Academic background
- Alma mater: University of Canterbury
- Thesis: Copreneurship in Rural Tourism Exploring Women's Experiences (2009);
- Doctoral advisor: C. Michael Hall

Academic work
- Institutions: Massey University

= Jo Bensemann =

New Zealand management academic

Joanne Marie Cheyne Bensemann, also known as Joanne Cheyne, is a New Zealand management academic, and is a full professor at Massey University, specialising in innovation, tourism, management and entrepreneurship. As of 2024 she is Head of the School of Management.

==Academic career==

Bensemann has a Bachelor of Business Studies (1991) and a Master of Business Studies in Management (1993) both from Massey University. She later completed a PhD titled Copreneurship in Rural Tourism Exploring Women's Experiences at the University of Canterbury in 2010. Bensemann joined the faculty of Massey University in 1991, rising to full professor in 2023. Bensemann was Associate Head of the School of Management at Massey for five years, following which she was appointed Head in 2019.
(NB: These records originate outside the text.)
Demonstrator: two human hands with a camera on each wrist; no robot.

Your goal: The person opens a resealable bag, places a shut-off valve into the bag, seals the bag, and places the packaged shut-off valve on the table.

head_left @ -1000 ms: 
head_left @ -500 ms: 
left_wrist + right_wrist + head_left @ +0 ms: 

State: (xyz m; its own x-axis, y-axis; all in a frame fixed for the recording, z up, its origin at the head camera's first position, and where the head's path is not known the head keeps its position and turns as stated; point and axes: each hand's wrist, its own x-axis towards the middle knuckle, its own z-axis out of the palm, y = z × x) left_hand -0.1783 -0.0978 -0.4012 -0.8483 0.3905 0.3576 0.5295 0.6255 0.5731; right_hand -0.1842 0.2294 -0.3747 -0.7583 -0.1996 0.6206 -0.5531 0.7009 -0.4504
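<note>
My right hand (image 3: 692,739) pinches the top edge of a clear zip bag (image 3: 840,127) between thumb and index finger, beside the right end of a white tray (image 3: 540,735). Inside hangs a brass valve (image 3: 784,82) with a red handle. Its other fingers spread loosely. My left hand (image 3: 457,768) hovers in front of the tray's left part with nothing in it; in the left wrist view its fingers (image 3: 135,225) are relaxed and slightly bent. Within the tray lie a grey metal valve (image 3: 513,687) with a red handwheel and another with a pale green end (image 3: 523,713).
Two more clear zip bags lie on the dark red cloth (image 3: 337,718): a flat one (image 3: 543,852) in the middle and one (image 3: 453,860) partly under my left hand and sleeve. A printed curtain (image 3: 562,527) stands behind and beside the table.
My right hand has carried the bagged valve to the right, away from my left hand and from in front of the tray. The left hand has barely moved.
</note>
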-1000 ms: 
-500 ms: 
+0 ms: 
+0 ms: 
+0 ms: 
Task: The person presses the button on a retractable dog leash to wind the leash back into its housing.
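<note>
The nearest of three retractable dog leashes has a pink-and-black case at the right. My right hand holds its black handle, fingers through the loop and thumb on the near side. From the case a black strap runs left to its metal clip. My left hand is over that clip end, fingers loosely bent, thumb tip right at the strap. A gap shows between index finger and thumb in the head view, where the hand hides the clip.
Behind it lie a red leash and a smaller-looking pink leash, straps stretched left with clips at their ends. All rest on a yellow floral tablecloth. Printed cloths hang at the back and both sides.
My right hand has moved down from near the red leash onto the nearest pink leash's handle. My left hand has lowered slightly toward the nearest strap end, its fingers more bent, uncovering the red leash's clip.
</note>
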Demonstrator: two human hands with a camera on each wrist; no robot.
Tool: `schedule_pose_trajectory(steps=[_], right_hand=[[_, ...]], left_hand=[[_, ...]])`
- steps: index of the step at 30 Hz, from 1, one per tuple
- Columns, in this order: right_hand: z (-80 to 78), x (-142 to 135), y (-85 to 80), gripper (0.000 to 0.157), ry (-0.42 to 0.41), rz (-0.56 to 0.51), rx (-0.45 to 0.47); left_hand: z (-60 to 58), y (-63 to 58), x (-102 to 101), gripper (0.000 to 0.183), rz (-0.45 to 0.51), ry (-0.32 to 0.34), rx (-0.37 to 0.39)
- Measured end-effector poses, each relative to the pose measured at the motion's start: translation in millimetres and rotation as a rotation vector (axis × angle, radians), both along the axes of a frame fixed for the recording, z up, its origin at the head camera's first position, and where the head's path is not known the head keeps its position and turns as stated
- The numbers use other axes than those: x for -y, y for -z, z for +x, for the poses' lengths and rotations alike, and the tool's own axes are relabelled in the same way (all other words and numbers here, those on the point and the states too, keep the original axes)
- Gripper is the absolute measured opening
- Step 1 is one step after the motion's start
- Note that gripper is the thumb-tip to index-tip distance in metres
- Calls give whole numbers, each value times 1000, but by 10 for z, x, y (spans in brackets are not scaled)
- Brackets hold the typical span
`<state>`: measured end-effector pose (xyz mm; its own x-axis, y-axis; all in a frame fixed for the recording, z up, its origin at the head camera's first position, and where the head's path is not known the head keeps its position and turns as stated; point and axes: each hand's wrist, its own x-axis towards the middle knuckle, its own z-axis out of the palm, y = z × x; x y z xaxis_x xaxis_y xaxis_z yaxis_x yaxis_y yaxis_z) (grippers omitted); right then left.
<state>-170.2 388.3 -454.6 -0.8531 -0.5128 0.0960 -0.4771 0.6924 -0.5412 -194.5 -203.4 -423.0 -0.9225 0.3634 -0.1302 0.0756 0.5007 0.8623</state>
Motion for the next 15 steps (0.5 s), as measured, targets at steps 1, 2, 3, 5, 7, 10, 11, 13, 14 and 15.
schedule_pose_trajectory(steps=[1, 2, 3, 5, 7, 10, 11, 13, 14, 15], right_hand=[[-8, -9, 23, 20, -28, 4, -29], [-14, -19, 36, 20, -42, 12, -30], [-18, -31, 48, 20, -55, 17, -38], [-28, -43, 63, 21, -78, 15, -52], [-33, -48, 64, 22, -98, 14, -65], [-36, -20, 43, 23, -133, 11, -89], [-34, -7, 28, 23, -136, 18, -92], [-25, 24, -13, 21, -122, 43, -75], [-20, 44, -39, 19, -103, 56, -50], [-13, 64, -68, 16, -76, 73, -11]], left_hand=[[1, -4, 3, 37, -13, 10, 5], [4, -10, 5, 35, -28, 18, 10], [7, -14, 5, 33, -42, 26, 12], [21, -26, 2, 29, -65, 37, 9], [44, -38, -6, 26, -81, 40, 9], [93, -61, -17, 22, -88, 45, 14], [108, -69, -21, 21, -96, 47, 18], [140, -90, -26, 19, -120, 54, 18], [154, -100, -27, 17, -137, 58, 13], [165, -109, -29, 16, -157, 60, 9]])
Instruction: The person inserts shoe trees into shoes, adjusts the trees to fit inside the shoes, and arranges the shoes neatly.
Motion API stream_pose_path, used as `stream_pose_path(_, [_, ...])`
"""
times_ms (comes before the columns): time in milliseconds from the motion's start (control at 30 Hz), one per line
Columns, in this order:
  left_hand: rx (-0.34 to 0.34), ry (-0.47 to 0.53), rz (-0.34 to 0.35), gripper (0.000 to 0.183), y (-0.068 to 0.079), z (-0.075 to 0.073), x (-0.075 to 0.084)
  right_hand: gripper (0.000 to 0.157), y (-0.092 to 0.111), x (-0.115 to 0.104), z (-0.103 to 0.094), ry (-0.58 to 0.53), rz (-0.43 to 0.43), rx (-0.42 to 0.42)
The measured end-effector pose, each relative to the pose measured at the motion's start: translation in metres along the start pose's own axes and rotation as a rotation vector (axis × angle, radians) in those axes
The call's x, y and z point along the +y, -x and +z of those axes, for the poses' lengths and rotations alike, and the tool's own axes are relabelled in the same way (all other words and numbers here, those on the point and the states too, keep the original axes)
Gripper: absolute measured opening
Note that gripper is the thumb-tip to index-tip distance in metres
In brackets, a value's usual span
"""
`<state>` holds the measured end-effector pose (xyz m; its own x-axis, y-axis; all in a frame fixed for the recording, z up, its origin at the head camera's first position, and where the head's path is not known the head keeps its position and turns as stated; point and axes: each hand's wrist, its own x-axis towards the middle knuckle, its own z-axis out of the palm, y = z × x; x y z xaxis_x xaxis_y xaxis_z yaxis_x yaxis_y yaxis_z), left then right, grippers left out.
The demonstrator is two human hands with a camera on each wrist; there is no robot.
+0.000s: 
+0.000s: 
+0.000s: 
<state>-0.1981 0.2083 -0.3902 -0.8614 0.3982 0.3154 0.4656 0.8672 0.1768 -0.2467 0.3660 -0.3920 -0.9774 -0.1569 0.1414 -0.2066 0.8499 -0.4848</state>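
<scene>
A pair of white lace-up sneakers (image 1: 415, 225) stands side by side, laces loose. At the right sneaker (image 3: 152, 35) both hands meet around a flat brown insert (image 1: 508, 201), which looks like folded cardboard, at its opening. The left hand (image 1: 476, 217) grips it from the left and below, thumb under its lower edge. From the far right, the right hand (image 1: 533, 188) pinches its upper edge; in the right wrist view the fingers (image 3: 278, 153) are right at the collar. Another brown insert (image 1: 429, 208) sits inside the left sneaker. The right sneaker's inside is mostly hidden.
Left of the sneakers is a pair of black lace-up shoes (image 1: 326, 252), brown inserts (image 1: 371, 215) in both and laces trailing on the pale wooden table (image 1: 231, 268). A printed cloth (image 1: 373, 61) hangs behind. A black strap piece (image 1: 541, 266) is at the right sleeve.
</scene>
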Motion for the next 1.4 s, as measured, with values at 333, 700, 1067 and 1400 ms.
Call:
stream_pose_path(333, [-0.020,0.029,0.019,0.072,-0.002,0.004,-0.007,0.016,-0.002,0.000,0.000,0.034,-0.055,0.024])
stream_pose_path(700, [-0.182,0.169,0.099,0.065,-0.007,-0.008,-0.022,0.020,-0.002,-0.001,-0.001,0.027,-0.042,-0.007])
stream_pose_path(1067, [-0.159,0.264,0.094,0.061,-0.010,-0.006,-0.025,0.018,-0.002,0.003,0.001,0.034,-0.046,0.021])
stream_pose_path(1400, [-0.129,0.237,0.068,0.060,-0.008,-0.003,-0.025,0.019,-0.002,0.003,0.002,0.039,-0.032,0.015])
Bensemann's research covers human resource management, tourism, innovation and entrepreneurship, and she has looked at entrepreneurship in rural settings, "copreneurship" (when partners are in business together), women in business, agribusiness, and sustainability. She has worked as a consultant with the Tourism Industry Association of New Zealand, on issues such as environmental certification schemes, Green Globe 21, and visitor perceptions of sustainability. She helped the New Plymouth District Council to develop strategic plans for festivals, and was contracted by the Inland Revenue to research SMEs and regulation management. Bensemann also co-supervised a student examining how to achieve a more inclusive culture for women in the New Zealand Army.